Recorded data
----------

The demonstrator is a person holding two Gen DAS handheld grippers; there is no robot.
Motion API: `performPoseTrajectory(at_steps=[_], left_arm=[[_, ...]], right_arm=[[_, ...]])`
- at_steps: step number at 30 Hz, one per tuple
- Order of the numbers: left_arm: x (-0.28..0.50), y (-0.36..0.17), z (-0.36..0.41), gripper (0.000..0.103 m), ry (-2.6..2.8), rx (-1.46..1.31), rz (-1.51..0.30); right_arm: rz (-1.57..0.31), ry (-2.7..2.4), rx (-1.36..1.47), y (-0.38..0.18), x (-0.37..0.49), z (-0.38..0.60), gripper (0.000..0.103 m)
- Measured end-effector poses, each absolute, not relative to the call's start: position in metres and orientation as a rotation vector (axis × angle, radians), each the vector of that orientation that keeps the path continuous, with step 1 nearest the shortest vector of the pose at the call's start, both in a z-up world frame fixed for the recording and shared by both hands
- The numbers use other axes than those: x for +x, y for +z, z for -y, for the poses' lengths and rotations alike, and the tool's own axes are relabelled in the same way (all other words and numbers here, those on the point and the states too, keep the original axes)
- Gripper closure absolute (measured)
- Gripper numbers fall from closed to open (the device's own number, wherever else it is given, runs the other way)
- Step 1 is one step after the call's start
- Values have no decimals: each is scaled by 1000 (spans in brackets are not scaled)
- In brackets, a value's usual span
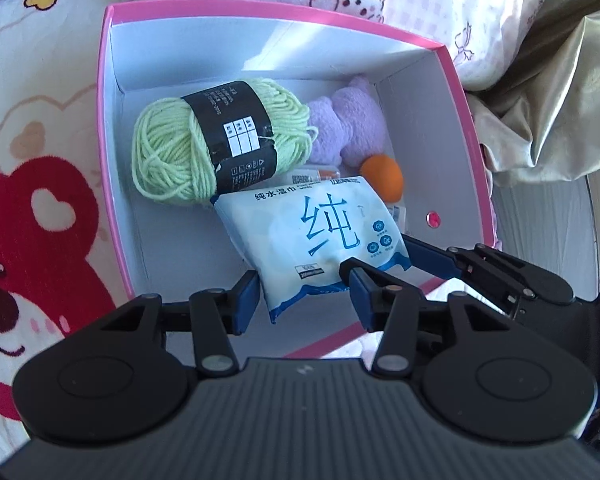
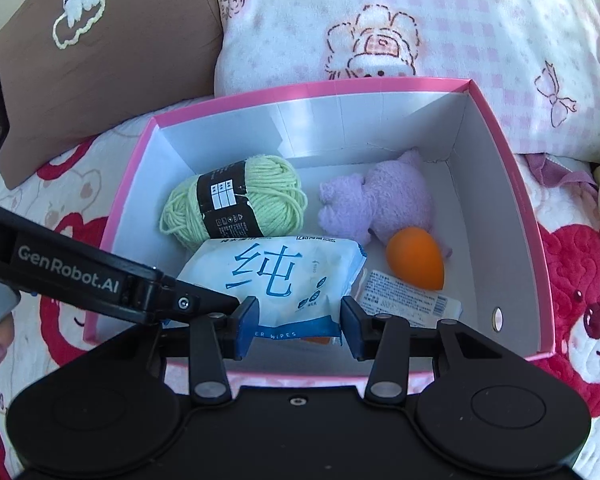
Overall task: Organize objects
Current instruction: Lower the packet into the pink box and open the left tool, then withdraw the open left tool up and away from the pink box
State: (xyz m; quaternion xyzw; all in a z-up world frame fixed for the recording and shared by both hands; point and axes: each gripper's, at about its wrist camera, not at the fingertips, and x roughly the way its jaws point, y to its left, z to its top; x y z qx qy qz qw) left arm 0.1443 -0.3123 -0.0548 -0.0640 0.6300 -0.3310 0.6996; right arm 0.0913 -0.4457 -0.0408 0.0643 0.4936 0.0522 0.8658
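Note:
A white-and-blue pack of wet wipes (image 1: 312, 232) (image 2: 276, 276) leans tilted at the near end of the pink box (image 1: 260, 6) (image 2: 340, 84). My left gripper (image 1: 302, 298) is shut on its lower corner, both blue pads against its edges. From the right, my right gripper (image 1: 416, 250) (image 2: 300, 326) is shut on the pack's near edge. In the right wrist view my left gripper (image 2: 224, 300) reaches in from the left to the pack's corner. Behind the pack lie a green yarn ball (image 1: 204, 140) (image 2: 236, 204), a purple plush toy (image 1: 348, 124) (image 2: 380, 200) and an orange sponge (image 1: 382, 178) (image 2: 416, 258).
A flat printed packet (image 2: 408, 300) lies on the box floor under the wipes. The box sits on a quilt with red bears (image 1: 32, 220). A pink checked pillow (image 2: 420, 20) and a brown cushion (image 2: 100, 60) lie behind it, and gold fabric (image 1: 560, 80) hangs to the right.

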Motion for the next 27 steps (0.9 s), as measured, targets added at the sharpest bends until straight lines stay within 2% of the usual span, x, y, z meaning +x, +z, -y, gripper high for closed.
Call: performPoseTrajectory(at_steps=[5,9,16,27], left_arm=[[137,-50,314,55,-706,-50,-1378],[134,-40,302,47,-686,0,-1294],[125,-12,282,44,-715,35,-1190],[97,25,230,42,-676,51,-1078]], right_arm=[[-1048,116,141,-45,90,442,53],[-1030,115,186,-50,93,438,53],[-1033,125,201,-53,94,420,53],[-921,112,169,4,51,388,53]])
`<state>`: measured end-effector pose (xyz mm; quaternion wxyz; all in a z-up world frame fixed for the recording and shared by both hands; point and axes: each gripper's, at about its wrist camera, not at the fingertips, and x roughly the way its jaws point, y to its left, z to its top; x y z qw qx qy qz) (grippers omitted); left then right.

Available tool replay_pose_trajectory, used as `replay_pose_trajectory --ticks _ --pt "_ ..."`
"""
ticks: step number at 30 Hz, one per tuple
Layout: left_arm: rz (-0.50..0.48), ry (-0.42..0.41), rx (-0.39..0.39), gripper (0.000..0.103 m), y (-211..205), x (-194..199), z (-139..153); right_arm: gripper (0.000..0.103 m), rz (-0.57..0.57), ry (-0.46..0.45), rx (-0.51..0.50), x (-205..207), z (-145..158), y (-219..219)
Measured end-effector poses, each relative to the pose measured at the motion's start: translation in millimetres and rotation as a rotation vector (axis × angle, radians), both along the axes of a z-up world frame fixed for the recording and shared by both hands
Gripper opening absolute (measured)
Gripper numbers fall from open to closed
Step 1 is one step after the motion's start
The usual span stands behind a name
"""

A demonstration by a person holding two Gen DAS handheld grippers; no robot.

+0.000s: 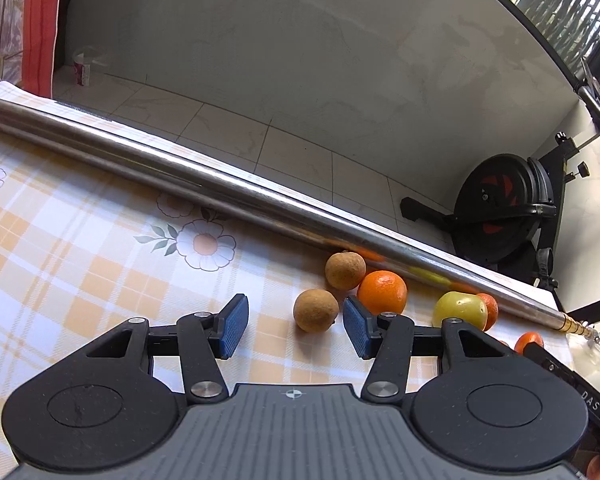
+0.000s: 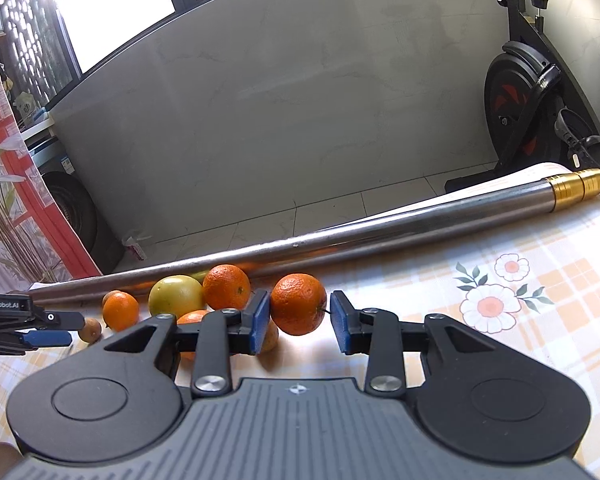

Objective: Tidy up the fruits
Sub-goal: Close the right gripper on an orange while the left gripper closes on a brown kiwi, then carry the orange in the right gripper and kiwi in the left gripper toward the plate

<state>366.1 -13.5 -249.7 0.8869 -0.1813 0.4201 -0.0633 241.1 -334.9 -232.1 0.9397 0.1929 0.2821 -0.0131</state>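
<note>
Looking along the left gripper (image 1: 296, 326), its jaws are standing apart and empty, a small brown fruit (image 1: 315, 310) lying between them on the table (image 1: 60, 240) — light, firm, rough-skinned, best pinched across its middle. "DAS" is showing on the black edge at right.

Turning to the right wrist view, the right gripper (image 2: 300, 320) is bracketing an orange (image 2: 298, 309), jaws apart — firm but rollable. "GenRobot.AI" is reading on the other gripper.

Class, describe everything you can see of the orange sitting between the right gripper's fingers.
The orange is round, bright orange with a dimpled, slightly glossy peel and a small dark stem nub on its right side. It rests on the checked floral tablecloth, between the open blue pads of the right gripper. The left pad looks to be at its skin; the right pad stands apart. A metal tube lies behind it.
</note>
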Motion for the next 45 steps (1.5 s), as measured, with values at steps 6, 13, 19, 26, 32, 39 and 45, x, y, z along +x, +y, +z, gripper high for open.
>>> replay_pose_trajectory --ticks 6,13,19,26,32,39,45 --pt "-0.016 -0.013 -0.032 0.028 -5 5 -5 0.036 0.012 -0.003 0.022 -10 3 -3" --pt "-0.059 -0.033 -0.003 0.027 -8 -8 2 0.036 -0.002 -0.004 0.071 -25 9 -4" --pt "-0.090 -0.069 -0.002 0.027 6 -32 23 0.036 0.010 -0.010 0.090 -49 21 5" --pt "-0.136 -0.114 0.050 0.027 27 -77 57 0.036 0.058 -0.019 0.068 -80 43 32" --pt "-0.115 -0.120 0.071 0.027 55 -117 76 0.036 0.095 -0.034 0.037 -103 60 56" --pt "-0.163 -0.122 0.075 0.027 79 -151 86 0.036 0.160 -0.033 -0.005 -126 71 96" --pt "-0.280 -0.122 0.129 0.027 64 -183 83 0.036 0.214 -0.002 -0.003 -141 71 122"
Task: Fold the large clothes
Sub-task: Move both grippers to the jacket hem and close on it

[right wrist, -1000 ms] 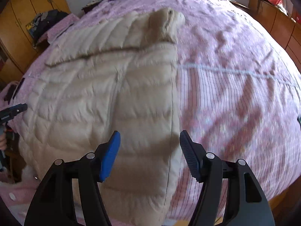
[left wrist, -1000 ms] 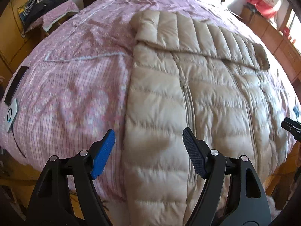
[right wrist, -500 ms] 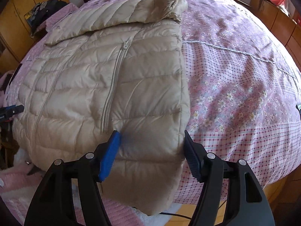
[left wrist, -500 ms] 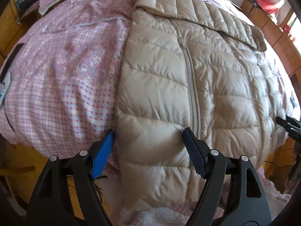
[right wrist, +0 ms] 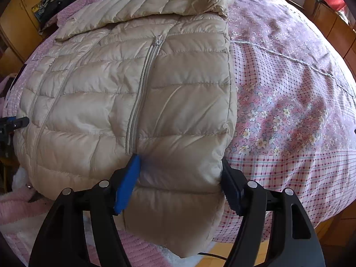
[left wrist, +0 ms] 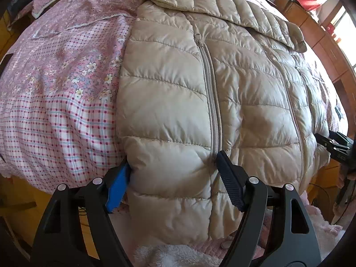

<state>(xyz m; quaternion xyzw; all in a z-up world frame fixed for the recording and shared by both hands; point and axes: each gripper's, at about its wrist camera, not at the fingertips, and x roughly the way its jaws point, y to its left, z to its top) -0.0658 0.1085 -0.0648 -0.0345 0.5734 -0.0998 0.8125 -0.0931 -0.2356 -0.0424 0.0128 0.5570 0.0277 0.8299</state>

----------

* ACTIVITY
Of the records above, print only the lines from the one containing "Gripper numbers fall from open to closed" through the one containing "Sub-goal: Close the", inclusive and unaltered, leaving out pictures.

* RESULT
Gripper numbers fall from open to closed
Step 1 is one step after the motion's start
The usual span stands behind a name
"""

A demonstration by a person holding two Gen DAS handheld grippers; no robot.

+0.000s: 
+0.000s: 

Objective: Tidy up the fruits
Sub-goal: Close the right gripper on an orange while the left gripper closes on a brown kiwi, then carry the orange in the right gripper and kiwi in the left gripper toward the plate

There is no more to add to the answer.